Segment Open

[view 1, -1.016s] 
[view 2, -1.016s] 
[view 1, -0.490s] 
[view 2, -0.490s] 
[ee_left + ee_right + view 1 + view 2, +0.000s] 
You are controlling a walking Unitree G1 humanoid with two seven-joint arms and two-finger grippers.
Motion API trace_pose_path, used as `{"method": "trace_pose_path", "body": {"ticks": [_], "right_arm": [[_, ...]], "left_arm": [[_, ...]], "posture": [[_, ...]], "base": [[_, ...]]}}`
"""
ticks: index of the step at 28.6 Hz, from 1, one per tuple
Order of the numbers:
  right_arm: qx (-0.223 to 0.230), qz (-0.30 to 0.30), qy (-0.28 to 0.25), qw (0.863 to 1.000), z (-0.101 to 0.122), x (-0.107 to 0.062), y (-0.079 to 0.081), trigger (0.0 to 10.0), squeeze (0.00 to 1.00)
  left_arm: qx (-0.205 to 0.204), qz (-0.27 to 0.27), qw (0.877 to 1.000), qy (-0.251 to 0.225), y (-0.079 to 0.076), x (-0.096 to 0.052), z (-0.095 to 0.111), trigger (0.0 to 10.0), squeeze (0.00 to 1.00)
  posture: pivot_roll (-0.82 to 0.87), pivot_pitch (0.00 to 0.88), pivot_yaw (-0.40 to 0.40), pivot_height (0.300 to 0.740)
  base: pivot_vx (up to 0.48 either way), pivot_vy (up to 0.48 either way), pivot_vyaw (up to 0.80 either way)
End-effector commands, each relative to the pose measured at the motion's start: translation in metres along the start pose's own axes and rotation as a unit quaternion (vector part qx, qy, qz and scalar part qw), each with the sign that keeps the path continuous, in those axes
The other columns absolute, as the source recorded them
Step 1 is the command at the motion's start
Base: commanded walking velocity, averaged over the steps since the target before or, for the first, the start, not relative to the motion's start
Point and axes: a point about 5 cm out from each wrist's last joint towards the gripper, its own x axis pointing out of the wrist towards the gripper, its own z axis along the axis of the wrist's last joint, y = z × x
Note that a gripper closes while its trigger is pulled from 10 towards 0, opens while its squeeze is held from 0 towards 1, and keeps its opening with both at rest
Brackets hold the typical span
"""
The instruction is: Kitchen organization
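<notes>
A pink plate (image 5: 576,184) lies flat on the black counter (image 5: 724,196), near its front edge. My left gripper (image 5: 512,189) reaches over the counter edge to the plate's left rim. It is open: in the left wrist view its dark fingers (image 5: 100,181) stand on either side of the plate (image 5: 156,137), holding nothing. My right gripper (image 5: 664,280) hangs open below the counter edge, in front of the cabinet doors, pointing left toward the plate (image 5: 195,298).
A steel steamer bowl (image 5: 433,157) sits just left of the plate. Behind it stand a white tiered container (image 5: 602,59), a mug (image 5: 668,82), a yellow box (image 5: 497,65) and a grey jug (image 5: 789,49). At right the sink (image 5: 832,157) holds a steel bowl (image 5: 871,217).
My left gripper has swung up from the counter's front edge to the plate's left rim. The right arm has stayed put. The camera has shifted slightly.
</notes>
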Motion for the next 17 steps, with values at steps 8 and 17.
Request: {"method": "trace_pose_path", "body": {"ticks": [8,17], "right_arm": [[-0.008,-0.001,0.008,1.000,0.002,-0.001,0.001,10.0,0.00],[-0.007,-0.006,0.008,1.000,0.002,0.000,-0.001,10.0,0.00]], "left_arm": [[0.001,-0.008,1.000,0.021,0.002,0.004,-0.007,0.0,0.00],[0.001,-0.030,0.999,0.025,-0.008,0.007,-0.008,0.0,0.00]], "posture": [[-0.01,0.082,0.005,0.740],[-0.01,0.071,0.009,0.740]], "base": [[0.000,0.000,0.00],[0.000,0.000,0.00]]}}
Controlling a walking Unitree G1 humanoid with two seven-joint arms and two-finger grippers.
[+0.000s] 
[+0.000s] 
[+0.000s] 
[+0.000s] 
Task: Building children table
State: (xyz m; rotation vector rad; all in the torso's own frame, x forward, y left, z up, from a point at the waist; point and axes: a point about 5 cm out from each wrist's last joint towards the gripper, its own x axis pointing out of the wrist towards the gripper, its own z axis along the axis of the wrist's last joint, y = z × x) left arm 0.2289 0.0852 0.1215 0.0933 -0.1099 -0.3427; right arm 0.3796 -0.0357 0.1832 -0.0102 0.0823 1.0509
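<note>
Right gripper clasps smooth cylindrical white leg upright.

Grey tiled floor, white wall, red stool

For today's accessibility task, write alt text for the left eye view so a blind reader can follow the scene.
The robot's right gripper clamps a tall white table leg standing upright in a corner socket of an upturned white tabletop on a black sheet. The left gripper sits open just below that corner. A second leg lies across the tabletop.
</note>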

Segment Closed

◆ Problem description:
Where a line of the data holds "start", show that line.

◆ Result of the task:
End-effector commands, each relative to the pose measured at the motion's start: translation in metres along the start pose's own axes and rotation as a unit quaternion (vector part qx, qy, qz and scalar part qw), each with the sign that keeps the path continuous, in those axes
Step 1 is the command at the motion's start
Base: commanded walking velocity, averaged over the steps since the target before or, for the first, the start, not relative to the motion's start

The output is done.